On the night of the second round, Jean-Luc Mélenchon turned his back on what happened in 2017 and changed strategies. To bring substance to his ambitions and answer the expectations of a large part of the “people of the left”, Mélenchon finally called for an union of leftish parties. This alliance gave way to heated discussions, each of them being excellent opportunities to communicate. Each discussion session and each new agreement became their own events, broadcasted all over French media. And each of these events were an opportunity for the party representatives to speak publicly. The journalists were not camping in front of the Elysée waiting for the new Prime Minister… they were sitting in front of the headquarters of La France Insoumise, waiting for white smoke. All this tension and suspense allowed the left to overshadow other parties by truly dominating the mediatic stage. The highlight of this communication: the party’s leadership convention in Aubervilliers on May 7th. With impactful images relayed all over social media, news broadcasts et information channels, a united left was shown. A first since the pluralist left of 1997. The Nouvelle Union Populaire, écologique et sociale (NUPES) was brought to fruition.
The legislatives, a mere byproduct of the second round? Emmanuel Macron and Marine Le Pen’s bet
In order to win the legislatives, Emmanuel Macron has remained faithful to the historical tradition and chose to rely on the momentum brought by his victory. This posture has been used in the 5 mandates that followed the introduction of the quinquennat, but also in 1981 and 1988 after Francois Mitterrand dissolved the Assemblée Nationale, as well as in 1962 when Charles De Gaulle almost unanimously won his referendum. Therefore, on the night of his victory, the newly elected President remained completely silent on the upcoming legislative elections. On first glance, priority was given to reorganizing the majority in order to choose who would run in the upcoming election.

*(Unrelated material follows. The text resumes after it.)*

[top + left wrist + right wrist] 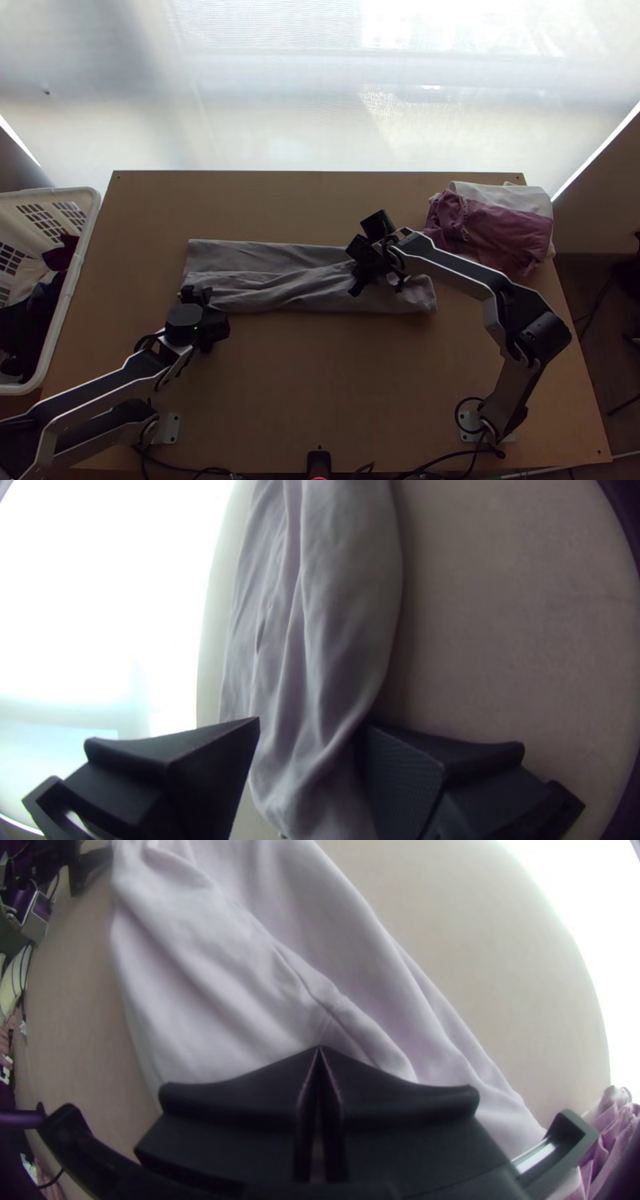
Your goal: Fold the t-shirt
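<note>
**Uneven bites and stray tips could undo this strip**

In the left wrist view, my left fingers (402,780) stand apart, with one end of the grey t-shirt (340,607) lying between them. Creases run along the cloth there. If I close too high, I may catch just the upper layer, and a lift would peel it away from what lies beneath.

In the right wrist view, my right fingers (233,1107) are together at their tips, just by a seam (337,1007). Whether they pinch any fabric I cannot tell. If they don't, a sideways move would drag the tips across the cloth and ruck it up; if they do, lifting this one spot would pull the layers askew.

In the top view, the t-shirt lies as a long, wrinkled strip across the counter (320,384). My left fingers are at its left end, by the near edge, my right ones over its right part. Folding from such unmatched holds could twist the strip. The folded clothes pile (500,232) sits near the right end, so a wide swing of my right arm (456,272) could brush it and knock it out of shape.
</note>
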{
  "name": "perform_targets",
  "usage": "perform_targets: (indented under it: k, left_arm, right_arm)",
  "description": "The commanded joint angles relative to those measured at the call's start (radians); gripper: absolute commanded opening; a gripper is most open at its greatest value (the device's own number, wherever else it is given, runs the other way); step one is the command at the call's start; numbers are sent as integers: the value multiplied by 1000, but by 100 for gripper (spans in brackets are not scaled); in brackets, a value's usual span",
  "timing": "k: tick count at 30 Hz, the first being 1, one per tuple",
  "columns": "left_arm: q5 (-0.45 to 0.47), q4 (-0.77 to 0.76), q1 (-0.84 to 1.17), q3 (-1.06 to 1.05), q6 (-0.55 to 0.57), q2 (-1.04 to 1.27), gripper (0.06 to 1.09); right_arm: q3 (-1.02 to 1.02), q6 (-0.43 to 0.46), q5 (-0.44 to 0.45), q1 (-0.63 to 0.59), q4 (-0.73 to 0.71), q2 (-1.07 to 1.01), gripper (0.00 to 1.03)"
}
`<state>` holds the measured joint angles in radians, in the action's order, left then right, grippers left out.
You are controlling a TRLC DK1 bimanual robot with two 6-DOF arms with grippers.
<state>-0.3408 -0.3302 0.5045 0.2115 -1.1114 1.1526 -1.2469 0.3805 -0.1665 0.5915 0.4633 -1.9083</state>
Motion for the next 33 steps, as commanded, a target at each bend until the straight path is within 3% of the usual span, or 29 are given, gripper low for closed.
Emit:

LREM also led bitter negotiations with its allies to create their own single group, even though they did not make nearly as much noise as the ones from NUPES. Named Ensemble, the coalition brought under the same colors LREM, Modem, Horizons, Agir and others small parties originating from the left and the greens. With one ambition: “to keep amplifying the political movement”. Simultaneously, LREM discretely, if not inadvertently, announced its intention to rebrand and adopt the name of their European Group: Renaissance. But it failed to bring any momentum, just as the presidential election did: therefore, this can simply be considered as a move to make the most of the two-round system.

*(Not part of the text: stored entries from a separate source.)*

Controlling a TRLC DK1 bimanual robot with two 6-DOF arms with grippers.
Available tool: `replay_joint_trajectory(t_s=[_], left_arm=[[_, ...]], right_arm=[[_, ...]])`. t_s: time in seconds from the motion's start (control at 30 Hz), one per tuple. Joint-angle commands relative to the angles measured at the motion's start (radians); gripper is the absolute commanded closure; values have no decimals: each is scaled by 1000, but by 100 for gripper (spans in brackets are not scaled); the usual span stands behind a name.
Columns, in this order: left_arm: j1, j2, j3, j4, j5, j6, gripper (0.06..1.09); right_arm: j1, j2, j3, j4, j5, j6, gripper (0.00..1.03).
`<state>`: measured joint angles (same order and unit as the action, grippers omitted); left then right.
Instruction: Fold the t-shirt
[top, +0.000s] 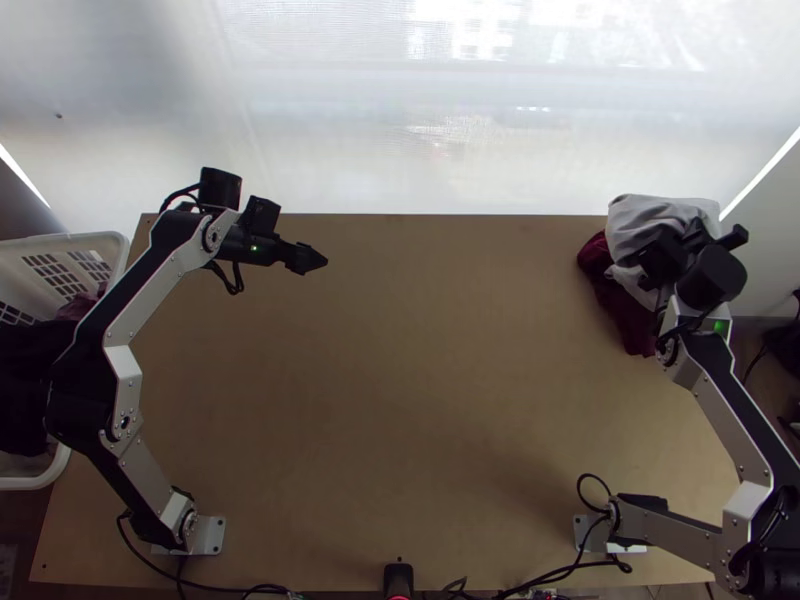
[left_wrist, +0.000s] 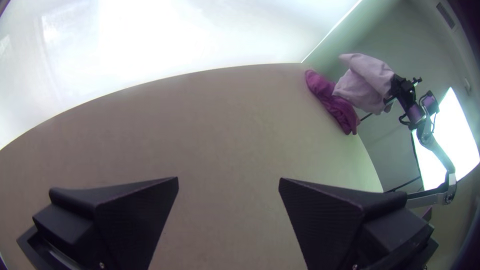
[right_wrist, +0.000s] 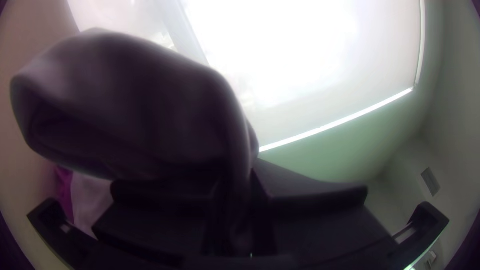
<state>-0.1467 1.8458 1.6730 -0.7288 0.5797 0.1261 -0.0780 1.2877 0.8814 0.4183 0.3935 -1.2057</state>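
Arms, two, on one light wooden table (top: 400, 400), each with one gripper. Left gripper (top: 318, 259) over the far left part of the table, one pair of fingers wide apart, with bare tabletop between in the left wrist view. Right gripper (top: 690, 245) by the far right corner, both fingers clamped on one light grey cloth (top: 650, 215), a bunched piece with one thick fold bulging above the fingers in the right wrist view. Whether a t-shirt, cannot tell; which part of it between the fingers, cannot tell either. One dark red cloth (top: 612, 295) bunched at the same corner, along the right edge, partly behind the grey one in the top view. One white basket (top: 118, 250) beside the table's left edge, with two colours of cloth inside, black (top: 20, 390) and purple, both partly hidden by the left arm.
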Motion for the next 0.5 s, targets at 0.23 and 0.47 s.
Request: replay_joint_trajectory(t_s=[0.23, 0.47], left_arm=[[-1, 7, -1, -11, 11, 21, 11], [-2, 32, 27, -20, 17, 35, 11]], right_arm=[[-124, -149, -44, -24, -1, -45, 100], [-200, -240, -102, -58, -2, -77, 100]])
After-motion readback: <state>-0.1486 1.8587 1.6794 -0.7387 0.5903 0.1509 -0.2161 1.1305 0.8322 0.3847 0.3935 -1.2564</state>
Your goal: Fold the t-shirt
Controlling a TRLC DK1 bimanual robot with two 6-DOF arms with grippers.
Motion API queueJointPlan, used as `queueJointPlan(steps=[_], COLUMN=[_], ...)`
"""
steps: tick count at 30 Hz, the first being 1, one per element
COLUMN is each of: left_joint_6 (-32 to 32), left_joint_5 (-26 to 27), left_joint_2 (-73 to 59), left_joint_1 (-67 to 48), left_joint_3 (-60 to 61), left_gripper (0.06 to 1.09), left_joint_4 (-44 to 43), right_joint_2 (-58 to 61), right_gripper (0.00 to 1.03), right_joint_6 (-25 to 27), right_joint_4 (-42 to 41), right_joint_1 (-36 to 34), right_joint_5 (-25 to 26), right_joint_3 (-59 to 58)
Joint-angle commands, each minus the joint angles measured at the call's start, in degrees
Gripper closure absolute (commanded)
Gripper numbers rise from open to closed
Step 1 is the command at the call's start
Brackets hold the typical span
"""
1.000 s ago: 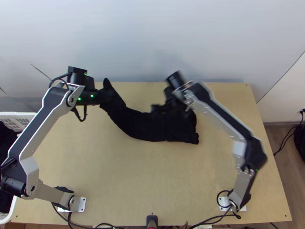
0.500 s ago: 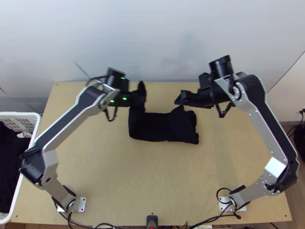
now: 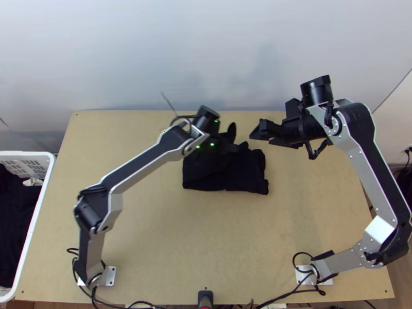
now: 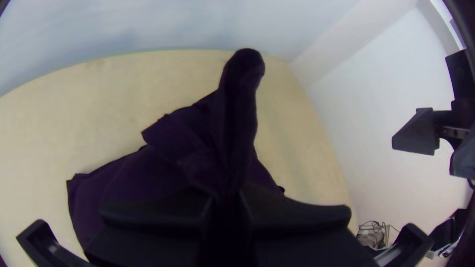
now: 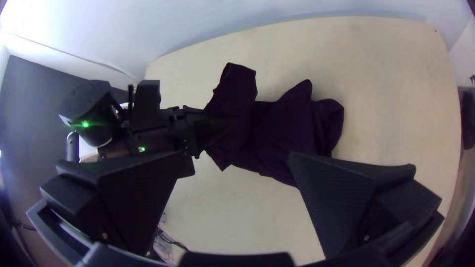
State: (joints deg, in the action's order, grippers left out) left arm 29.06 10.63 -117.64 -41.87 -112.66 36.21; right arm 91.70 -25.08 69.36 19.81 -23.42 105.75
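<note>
The left gripper point(image 3: 234, 148) is closed on the black t-shirt point(image 3: 250, 172), pinching a bunched part, with a narrow flap of cloth poking out past its fingers in the left wrist view. The t-shirt lies rumpled and partly doubled over in the middle of the tabletop point(image 3: 206, 237), nearer the far edge than the near one. The right gripper point(image 3: 261, 135) has its fingers spread wide, holding nothing, near the t-shirt towards the far right corner.
</note>
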Motion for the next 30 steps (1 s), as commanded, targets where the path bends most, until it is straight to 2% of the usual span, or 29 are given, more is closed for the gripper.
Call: queueJointPlan(steps=[1, 9, 18, 19, 23, 24, 25, 30], left_joint_6=[2.67, 2.67, 1.97, 1.79, 2.05, 2.32, 2.58, 2.85], left_joint_5=[-0.61, -1.05, -1.05, -1.05, -1.05, -1.05, -1.14, -1.05], left_joint_2=[-8.13, -14.89, -19.55, -19.82, -19.99, -19.73, -18.94, -10.15], left_joint_1=[-3.31, -6.47, -9.11, -9.46, -10.52, -10.43, -9.9, -5.59], left_joint_3=[-8.54, -13.37, -13.55, -13.55, -14.25, -15.13, -15.66, -15.66], left_gripper=[1.05, 1.05, 1.04, 0.96, 0.3, 0.16, 0.1, 0.1], left_joint_4=[-1.23, -1.23, -0.79, -0.7, -0.17, 0.71, 1.15, 3.96], right_joint_2=[-0.29, -0.38, -0.47, -0.38, -0.56, -0.65, -0.73, -2.93], right_gripper=[0.04, 0.04, 0.04, 0.04, 0.04, 0.04, 0.04, 0.04], right_joint_6=[-0.06, -0.06, 0.03, 0.03, 0.21, 0.21, 0.21, 0.21], right_joint_4=[0.07, 0.07, 0.07, 0.07, 0.07, 0.07, 0.07, -0.19], right_joint_1=[-1.36, -3.38, -3.99, -4.08, -4.17, -4.17, -4.17, -3.73], right_joint_5=[0.04, 0.04, 0.04, 0.04, 0.04, 0.04, 0.04, -0.57], right_joint_3=[-1.78, -3.01, -4.15, -4.5, -5.21, -5.12, -5.03, -3.98])
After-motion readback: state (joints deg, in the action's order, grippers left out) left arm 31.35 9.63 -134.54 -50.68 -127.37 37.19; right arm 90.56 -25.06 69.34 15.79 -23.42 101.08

On her hand, on April 22nd, Marine Le Pen started by aiming high. She was looking to “win the great legislative battle” by capitalizing on the never-seen-before score of her party: 13,5 million votes. The next morning however, her communication strategy swiftly changed: the failed candidate conspicuously left on holiday for two weeks. Soon afterwards, she declared that Emmanuel Macron would be winning the majority, thus confirming the claims of Jordan Bardella, acting president of the party. Moreover, they both claimed that seeing the political framework, their goal was simply to elect 15 members of parliament, the minimum amount required to create a parliamentary group. Modesty and practicality had been the roots of their strategy, which had beared fruit during the presidential elections: these small parliamentary aspirations would therefore allow them to claim victory on the night of the results. Moreover, the Rassemblement National refused any alliance with Reconquête!, thus confirming that the party would not fight for victory in June 2022, accepting the inevitable victory of the presidential majority.
But according to the first surveys, Emmanuel Macron and Marine Le Pen predictions are more likely to play out than Jean-Luc Mélenchon. However, by solely relying on the “majoritarian” effect, the President might trigger a wave of abstentionism and find himself leading a majority without clear support from the voters. With one big risk: that the third round will not happen in the ballots, but in the streets.